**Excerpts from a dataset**
────────────────────────────────────────

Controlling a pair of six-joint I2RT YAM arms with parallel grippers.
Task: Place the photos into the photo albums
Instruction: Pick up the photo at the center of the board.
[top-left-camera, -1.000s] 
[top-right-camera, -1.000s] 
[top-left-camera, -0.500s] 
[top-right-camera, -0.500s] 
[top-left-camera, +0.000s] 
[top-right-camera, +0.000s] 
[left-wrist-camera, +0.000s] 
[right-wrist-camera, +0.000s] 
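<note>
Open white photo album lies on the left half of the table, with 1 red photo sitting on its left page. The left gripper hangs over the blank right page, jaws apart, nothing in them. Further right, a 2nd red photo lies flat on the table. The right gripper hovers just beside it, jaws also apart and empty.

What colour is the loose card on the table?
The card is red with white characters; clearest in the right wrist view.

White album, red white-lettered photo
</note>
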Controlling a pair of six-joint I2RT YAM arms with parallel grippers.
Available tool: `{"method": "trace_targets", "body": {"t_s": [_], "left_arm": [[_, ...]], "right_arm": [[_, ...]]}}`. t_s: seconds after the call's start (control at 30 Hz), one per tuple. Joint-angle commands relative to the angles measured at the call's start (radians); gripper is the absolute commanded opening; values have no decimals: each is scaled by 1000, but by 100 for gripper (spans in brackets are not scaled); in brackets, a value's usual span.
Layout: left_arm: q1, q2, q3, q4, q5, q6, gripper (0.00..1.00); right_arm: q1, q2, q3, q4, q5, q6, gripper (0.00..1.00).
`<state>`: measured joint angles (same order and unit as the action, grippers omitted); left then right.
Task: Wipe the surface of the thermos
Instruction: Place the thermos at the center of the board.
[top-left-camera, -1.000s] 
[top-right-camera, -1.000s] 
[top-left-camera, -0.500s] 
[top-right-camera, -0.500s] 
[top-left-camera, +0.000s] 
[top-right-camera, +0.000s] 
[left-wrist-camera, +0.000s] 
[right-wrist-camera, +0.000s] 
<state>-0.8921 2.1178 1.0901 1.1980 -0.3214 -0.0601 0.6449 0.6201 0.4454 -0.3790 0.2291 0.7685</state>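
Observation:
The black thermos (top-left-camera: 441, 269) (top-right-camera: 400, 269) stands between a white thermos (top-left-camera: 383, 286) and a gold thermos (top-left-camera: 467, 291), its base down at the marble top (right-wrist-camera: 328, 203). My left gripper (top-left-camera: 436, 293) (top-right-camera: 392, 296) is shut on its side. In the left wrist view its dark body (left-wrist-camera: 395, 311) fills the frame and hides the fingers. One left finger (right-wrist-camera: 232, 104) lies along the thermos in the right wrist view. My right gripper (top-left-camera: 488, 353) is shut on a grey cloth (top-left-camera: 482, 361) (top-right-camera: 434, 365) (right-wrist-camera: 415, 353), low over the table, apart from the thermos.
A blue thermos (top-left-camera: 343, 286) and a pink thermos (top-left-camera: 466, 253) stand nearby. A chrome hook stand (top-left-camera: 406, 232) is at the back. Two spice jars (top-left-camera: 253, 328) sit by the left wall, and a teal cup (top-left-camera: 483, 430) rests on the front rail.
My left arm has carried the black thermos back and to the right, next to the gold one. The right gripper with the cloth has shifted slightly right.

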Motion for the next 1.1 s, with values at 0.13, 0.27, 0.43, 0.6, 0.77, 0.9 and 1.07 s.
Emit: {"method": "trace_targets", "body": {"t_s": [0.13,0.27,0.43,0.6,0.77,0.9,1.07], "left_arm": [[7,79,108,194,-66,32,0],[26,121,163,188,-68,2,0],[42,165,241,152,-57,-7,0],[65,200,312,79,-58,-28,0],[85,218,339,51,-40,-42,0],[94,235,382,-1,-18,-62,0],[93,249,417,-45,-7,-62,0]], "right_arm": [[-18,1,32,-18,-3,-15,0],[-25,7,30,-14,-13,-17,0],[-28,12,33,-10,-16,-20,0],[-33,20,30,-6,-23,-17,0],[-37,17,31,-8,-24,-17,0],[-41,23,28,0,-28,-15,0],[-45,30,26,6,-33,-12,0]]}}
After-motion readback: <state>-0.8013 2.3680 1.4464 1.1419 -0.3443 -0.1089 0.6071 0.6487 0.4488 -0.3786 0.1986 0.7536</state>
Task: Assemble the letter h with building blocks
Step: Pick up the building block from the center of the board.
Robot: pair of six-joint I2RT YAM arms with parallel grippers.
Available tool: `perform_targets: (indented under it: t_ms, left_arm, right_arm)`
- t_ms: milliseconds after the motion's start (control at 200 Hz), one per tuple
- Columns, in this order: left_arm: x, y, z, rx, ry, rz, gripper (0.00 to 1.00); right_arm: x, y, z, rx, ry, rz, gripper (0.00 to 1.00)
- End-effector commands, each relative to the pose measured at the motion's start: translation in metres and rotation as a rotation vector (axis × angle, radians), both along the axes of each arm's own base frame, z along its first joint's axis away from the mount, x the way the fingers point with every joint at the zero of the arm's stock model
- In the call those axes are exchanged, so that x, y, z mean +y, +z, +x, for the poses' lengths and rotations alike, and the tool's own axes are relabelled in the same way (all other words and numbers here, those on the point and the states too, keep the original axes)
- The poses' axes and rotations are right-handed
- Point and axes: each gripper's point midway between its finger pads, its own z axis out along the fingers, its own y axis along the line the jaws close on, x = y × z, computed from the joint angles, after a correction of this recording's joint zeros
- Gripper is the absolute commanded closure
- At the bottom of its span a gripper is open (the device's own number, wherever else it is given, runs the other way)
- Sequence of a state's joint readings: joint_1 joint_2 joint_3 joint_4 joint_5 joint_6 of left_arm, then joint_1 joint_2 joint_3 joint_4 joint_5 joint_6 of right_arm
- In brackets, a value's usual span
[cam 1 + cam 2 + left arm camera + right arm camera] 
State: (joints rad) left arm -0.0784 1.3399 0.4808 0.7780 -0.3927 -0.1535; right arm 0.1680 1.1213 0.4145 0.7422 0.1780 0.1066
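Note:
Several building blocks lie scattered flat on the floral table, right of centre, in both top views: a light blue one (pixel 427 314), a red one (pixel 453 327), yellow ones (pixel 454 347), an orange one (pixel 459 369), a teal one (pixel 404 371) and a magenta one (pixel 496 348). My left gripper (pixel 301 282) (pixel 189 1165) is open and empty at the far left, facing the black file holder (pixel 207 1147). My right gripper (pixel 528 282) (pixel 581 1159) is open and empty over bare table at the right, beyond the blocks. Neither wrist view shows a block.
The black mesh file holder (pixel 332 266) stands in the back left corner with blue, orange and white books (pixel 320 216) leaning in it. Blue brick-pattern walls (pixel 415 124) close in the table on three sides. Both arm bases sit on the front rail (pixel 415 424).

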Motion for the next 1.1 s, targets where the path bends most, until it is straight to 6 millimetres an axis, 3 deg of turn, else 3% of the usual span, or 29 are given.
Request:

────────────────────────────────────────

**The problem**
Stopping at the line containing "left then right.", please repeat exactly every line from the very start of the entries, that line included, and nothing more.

**Answer to the problem**
Controlling a pair of six-joint I2RT YAM arms with parallel grippers.
Task: Place the photos into the photo albums
Instruction: Pick up the photo at the center of the board.
[top-left-camera, -1.000s] 
[top-right-camera, -1.000s] 
[top-left-camera, -0.500s] 
[top-right-camera, -0.500s] 
[top-left-camera, +0.000s] 
[top-right-camera, +0.000s] 
[left-wrist-camera, +0.000s] 
[right-wrist-camera, +0.000s] 
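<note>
Open white photo album lies on the left half of the table, with 1 red photo sitting on its left page. The left gripper hangs over the blank right page, jaws apart, nothing in them. Further right, a 2nd red photo lies flat on the table. The right gripper hovers just beside it, jaws also apart and empty.

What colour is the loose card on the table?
The card is red with white characters; clearest in the right wrist view.

White album, red white-lettered photo
</note>
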Controlling a pair of six-joint I2RT YAM arms with parallel grippers.
Available tool: `{"method": "trace_targets", "body": {"t_s": [_], "left_arm": [[_, ...]], "right_arm": [[_, ...]]}}`. t_s: seconds after the call's start (control at 30 Hz), one per tuple. Joint-angle commands relative to the angles measured at the call's start (radians); gripper is the absolute commanded opening; values have no decimals: each is scaled by 1000, but by 100 for gripper (spans in brackets are not scaled); in brackets, a value's usual span.
Layout: left_arm: q1, q2, q3, q4, q5, q6, gripper (0.00..1.00); right_arm: q1, q2, q3, q4, q5, q6, gripper (0.00..1.00).
`<state>`: measured joint angles (same order and unit as the action, grippers omitted); left then right.

Nothing more is needed to complete the output.